Windhoek-Justice Minister Albert Kawana has said the report by the Law Reform and Development Commission (LRDC) on marriages entered into in the northern communal areas (NCAs) is receiving “undivided” attention. Currently all people who get married in the NCAs enter into marriage out of community of property.
This is due to the Native Administration Proclamation of 1928, which dictates that all civil marriages between black people north of the old police demarcation zone, also known as the area beyond the ‘Red Line’, are automatically outside community of property, unless another arrangement was made with the marriage officer before the marriage took place.
The LRDC now aims to change that law. On May 30, 2014, the LRDC, in terms of the Law Reform and Development Commission Act of 1991 submitted a report to
Justice Minister Kawana on the repeal of obsolete and redundant apartheid era laws, that included a proposal to replace the infamous ‘Red Line’ law, or Native Administration Proclamation 15 of 1928, with a new matrimonial legal framework.
Kawana on Thursday told Members of Parliament in the National Assembly that Cabinet already granted approval in principle for the Justice Ministry to devise new legislation to address the anomaly. His comments came after DTA MP Jennifer van der Heever asked what actions, if any, the Ministry of Justice had taken following receipt of the LRDC report.
“Why is it that despite the recommendations from this report you still find that today, 27 years after independence, property and marital regimes differ depending on whether one is from Rehoboth, south of the Red Line or north of the Red Line?
“Are there currently any ongoing initiatives to respond to the recommendations of this report and bring about Namibian laws, instead of continuing to rely on apartheid era laws, which continue to make it difficult for Namibians to own, buy and register land – both urban and communal?” van der Heever asked.
Kawana responded that the report was receiving the “undivided attention” of the government, saying some aspects of the report, such as what is termed as “Red Line marriages” were receiving particular attention.

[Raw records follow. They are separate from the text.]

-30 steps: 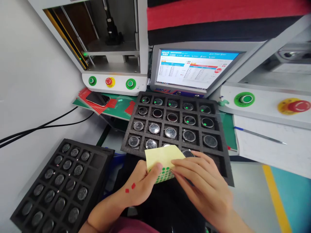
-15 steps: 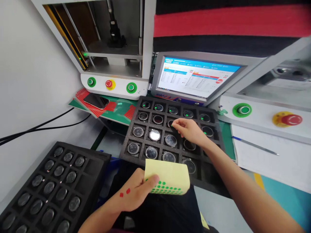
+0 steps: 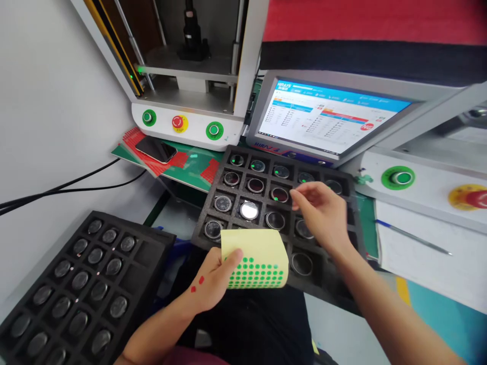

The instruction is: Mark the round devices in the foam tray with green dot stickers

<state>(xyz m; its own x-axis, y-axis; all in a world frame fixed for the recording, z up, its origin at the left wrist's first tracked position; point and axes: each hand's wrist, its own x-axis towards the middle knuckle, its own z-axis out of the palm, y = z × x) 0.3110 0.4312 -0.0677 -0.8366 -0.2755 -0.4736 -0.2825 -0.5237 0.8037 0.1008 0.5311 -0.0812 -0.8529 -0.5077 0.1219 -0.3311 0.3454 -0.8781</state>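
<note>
One sticker sheet (image 3: 261, 249), pale yellow with rows of green dots, is in front of your lap, held by your left hand (image 3: 212, 280). Grip: thumb over the left part, other fingers behind, closed on the sheet. Judged handling: very light, thin, springy rather than stiff; the free right side curls, so a hard pinch would likely crease it. Best hold: the plain upper band, away from the sticky dots.

Your right hand (image 3: 324, 209) is over the foam tray (image 3: 207, 209), fingertips bunched just right of one watch (image 3: 280, 194). Cannot tell whether that grip is fully closed or has anything between the tips. A green dot shows at this watch's lower left; several far-row watches bear one too.

Watch, judged: small, rigid, fairly dense; glossy face slippery and easily scratched. Take it by the metal rim, using the gap inside its compartment. Foam: soft, probably flexes under load; support opposite outer walls.

Further out: a second tray (image 3: 165, 240) of watches to your left; a phone (image 3: 155, 149) on red sheets at the green desk (image 3: 190, 175); a lit screen (image 3: 331, 119) beyond the tray; a pen (image 3: 414, 238) on paper (image 3: 449, 276) at right.
</note>
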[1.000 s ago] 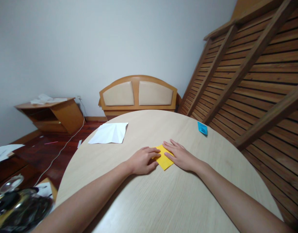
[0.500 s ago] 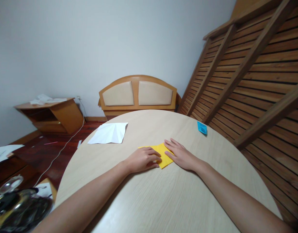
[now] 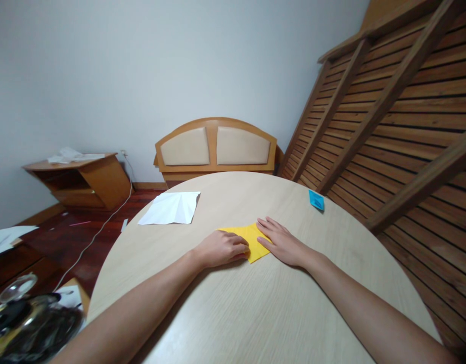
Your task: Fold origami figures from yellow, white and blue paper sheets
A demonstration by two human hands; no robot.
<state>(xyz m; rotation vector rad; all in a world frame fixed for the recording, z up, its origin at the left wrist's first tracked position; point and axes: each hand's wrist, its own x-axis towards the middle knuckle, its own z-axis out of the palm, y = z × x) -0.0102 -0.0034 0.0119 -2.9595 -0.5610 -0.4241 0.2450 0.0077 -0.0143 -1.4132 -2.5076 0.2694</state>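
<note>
From your head camera, your left hand (image 3: 222,248) lies curled with its fingers pressing the yellow paper (image 3: 248,238) onto the round table (image 3: 255,313), while your right hand (image 3: 281,243) lies flat and spread on the paper's right edge. A white sheet (image 3: 171,208) and a small blue paper (image 3: 316,200) lie well apart, farther back.

Soft, even, diffuse light, moderately bright; source not in view. Only faint shadows, under the forearms on the round table (image 3: 255,313). No hard glare. Focus sharp at centre. Strong wide-angle distortion: slatted wooden frame (image 3: 400,126) bows at right; glass jug (image 3: 24,323) bottom-left smeared, soft.
</note>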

Further, he said the Cabinet Committee on Legislation – which he chairs – has discussed the Bill.
“The law resorts under the Ministry of Home Affairs and Immigration and last month the ministry had a workshop with a view to consulting further on the subject matter. Although I cannot speak on behalf of the Ministry of Home Affairs and Immigration, I am hopeful that a Bill will be tabled in parliament soon,” he noted.
He reported that other aspects of the report were also receiving attention, saying when he took office in 2015, he instructed the LRDC to cover a wider area, which they are currently busy doing. He said he had no doubt that by the end of this year he will receive a comprehensive report from the LRDC before further action is taken.
Prior to independence, Namibia was divided into different administrative regions. Since 1950, marriages north of the Red Line between black Namibians were by default out of community of property, unless the couple agreed to another property regime before the wedding.
But the situation is different south of the Red Line, where everyone is automatically married in community of property, unless they reach an alternative agreement before the wedding. But if one lived north of the old police zone, in the areas formerly known as Owamboland, Kavango and Caprivi, marriages that took place between Africans on or after 1 August 1950 were out of community of property. However, once the old law is repealed this will make the default system of marriage in community of property apply to everyone in Namibia.
Historic evidence suggests that the reasoning behind the law was based on a concern that “native” men, who entered into civil marriages in these areas, were likely to be parties to a customary union at the same time, thus if the civil marriage was out of community of property this kept the husband’s property separate, so that some of it would go to the customary wife or wives.
During a courtesy visit to President Hage Geingob recently, LRDC chairperson Yvonne Dausab said ‘Red Line marriages’ were a serious concern raised by Namibians during the president’s town hall meetings last year.
Once the new law is promulgated people who got married before 1990 will have an opportunity to change their matrimonial status to the property regime and status they prefer.